- [ASSIGNMENT]:
Filter these entries down to the lines that hold the word "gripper", and show each of them.

- [INPUT DATA]:
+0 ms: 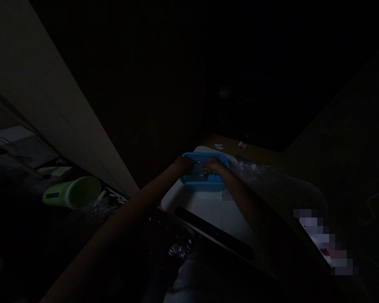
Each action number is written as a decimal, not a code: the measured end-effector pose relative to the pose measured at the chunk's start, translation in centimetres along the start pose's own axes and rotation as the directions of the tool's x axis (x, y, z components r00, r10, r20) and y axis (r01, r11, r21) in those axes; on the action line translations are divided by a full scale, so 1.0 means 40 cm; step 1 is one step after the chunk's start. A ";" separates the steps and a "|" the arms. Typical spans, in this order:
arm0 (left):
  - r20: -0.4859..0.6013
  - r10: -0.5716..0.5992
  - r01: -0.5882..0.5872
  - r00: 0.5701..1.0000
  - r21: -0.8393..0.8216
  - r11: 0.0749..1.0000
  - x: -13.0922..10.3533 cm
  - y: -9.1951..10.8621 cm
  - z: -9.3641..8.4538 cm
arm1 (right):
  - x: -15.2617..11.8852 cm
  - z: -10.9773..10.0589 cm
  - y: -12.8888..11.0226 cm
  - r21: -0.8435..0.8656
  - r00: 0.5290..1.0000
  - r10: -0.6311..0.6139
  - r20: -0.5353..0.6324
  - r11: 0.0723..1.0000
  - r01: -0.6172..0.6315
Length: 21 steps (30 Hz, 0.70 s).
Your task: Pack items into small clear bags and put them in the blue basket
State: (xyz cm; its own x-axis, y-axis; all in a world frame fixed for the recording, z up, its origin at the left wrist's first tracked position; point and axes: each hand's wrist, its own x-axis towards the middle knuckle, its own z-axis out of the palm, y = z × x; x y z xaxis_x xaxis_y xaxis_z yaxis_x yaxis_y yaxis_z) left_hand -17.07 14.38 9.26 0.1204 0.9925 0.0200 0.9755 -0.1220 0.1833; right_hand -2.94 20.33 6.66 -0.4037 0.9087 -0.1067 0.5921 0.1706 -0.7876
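The view is very dark. A blue rectangular tray stands on a white board or low table. Over the tray's left end is my left hand, its fingers closed and in shadow. My right hand is above the tray's right half, fingers bent together. Between the two hands is something small and thin, apparently clear plastic, too dim to name. More see-through material seems to lie inside the tray.
A green basket lies on its side at the left. Crumpled clear plastic is right of the tray. A long dark bar crosses the board's near edge. A small red-and-white packet lies beyond. A blurred-out bright object is at lower right.
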 end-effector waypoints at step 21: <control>0.161 -0.074 0.013 0.984 0.348 0.938 -0.017 0.056 0.012 | -0.005 0.027 -0.013 -0.238 0.952 0.006 0.306 0.969 0.071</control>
State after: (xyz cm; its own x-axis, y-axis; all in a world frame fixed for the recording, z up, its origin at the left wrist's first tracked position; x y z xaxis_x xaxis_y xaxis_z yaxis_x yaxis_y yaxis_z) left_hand -14.87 13.44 9.16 0.0762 0.9855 -0.1517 0.9802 -0.1019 -0.1696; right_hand -3.92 19.66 6.42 -0.5943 0.7495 -0.2916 0.7111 0.3204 -0.6258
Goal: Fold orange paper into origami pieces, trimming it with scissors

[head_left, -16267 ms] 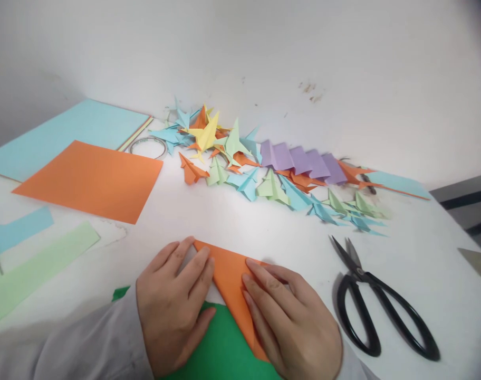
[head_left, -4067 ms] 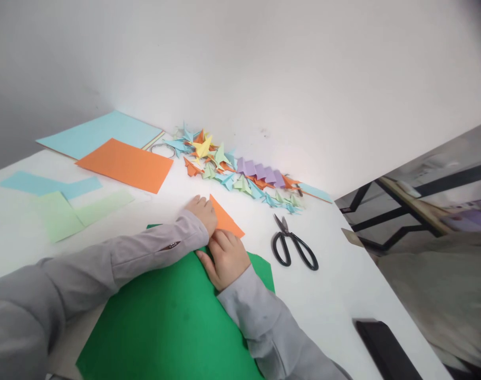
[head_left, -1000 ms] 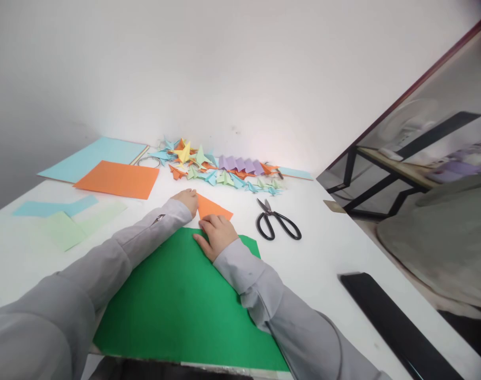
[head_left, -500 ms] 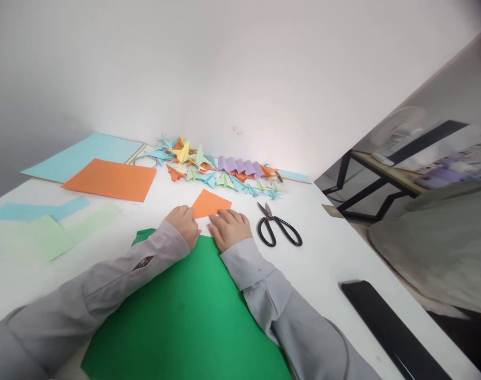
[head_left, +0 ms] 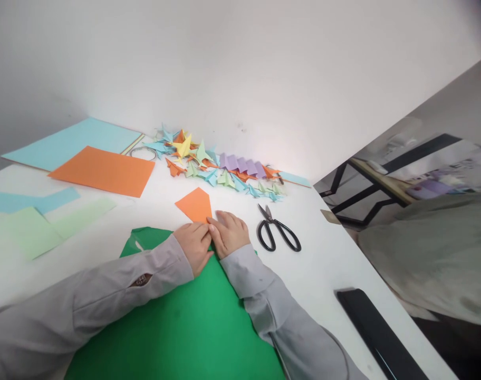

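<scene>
A small folded piece of orange paper lies on the white table, just past my fingertips, its near corner between my hands. My left hand is closed at that corner, fingers curled, the pinch partly hidden. My right hand meets it from the right, thumb and forefinger pressed together on the paper's near right edge. Both wrists rest above a green sheet or cloth that spreads toward me. Right of my right hand lie black-handled scissors, blades pointing away.
Folded paper cranes and a pleated purple strip lie along the wall. At left are a large orange sheet, blue sheets and pale green paper. A black flat object lies at right, near a person's clothing.
The orange paper has been turned, with its near corner now toward me. My hands have come together at that corner. The view has shifted slightly.
</scene>
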Demonstrator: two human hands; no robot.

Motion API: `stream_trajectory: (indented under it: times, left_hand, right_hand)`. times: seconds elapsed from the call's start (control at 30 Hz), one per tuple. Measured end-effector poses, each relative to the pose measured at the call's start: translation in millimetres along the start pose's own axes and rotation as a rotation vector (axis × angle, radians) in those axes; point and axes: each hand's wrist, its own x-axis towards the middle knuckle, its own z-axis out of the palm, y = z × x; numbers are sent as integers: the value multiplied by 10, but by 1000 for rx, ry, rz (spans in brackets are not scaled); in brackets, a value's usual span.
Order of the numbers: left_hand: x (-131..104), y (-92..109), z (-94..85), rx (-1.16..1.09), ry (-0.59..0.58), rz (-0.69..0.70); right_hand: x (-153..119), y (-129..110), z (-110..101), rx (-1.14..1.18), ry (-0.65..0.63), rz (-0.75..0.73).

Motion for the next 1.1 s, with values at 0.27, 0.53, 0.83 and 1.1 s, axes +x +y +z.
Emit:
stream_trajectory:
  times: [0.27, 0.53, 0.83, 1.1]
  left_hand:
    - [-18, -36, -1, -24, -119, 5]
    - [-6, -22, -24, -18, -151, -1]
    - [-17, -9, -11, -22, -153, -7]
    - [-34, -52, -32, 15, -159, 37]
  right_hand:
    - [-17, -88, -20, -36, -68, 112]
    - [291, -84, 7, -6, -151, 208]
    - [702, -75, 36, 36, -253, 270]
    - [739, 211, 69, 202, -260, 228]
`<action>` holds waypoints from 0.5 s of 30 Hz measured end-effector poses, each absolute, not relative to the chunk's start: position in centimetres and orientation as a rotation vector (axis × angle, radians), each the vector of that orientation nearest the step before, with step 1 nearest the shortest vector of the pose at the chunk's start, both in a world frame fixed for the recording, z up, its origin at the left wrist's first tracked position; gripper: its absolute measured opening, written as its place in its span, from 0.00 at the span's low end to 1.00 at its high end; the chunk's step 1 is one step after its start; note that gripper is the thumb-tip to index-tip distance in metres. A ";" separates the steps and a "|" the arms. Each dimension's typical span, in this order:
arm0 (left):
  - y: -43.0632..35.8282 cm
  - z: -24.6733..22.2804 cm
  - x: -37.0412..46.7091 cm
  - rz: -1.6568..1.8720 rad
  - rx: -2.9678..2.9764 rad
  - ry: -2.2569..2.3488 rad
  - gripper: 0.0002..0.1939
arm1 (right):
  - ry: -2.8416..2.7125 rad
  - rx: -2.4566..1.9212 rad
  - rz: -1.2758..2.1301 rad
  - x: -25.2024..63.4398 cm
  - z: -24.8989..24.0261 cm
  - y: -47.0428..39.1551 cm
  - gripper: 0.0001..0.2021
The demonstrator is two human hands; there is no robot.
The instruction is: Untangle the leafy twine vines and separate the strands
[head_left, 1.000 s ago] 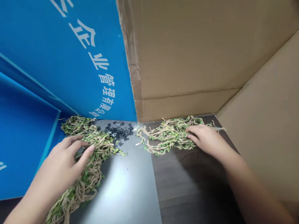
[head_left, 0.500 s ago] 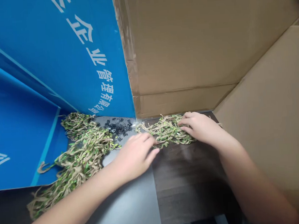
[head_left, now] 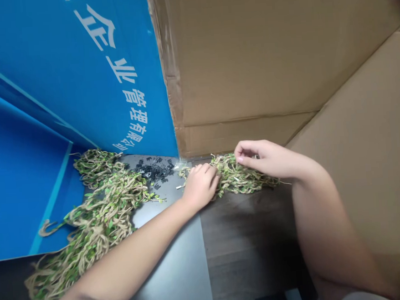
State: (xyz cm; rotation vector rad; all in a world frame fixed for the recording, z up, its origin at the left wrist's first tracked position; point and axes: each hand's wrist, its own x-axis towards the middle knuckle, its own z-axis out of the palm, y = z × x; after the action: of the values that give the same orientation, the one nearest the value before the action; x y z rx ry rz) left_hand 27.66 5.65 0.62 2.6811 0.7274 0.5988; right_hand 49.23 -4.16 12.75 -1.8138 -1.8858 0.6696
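Landmark: small vine bundle (head_left: 245, 179), a tangle of tan twine with green leaves, lying on the dark tabletop (head_left: 254, 237) at the foot of the cardboard wall (head_left: 249, 64).
Left hand (head_left: 200, 186): palm down on the left end of the small vine bundle, fingers curled onto the strands. Whether it pinches a strand or only presses cannot be told.
Right hand (head_left: 264, 157): at the far top edge of the small vine bundle, fingertips drawn together as if nipping a strand; the strand itself is too fine to confirm.
Hand spacing: near each other, not touching, the bundle between them.
Large vine pile (head_left: 98, 212): well left of the small vine bundle, trailing toward the near-left along the blue printed panel (head_left: 61, 86). No hand touches it.
Black clips (head_left: 155, 170): a loose heap of small dark pieces just left of the small vine bundle, on the grey sheet (head_left: 174, 270), close to the left knuckles.
Risk, snagging: strands are interlaced; a pull on one would likely drag the whole bundle or tighten a knot.
Risk, scatter: a sideways sweep of the left hand could push the black clips into the vines.
Risk, leaf loss: a hard tug may strip leaves from the twine.
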 end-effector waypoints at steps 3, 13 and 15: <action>5.8 0.9 27.5 0.704 2.604 0.709 0.11 | -1.726 -1.727 0.778 49.4 13.8 -4.5 0.15; 5.4 10.3 24.2 0.789 2.378 0.296 0.22 | -1.550 -1.849 0.451 50.9 16.8 -8.7 0.20; 5.4 13.1 22.7 0.712 2.405 0.272 0.19 | -1.618 -1.877 0.471 50.8 17.5 -9.6 0.20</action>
State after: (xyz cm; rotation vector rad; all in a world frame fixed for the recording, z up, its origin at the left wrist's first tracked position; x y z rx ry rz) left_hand 22.69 5.40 13.08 2.4049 0.2716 0.7116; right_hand 50.76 -9.55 17.50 -1.8766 -1.6177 0.4712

- [TASK OUTPUT]:
`<action>` holds waypoints from 0.5 s of 30 Hz measured end-effector poses, each absolute, not relative to the chunk's start: position in centimetres and orientation as a rotation vector (axis × angle, radians), each the vector of that orientation nearest the step before, with step 1 nearest the shortest vector of the pose at the chunk's start, both in a world frame fixed for the recording, z up, its origin at the left wrist's first tracked position; gripper: its absolute measured opening, written as its place in its span, from 0.00 at the span's low end to 1.00 at its high end; the chunk's step 1 is one step after its start; note that gripper is the thumb-tip to index-tip distance in metres. A ";" separates the steps and a "|" the arms. Each dimension's typical span, in this order:
  - gripper: 0.0002..0.1939
  - gripper: 0.0001..0.2021

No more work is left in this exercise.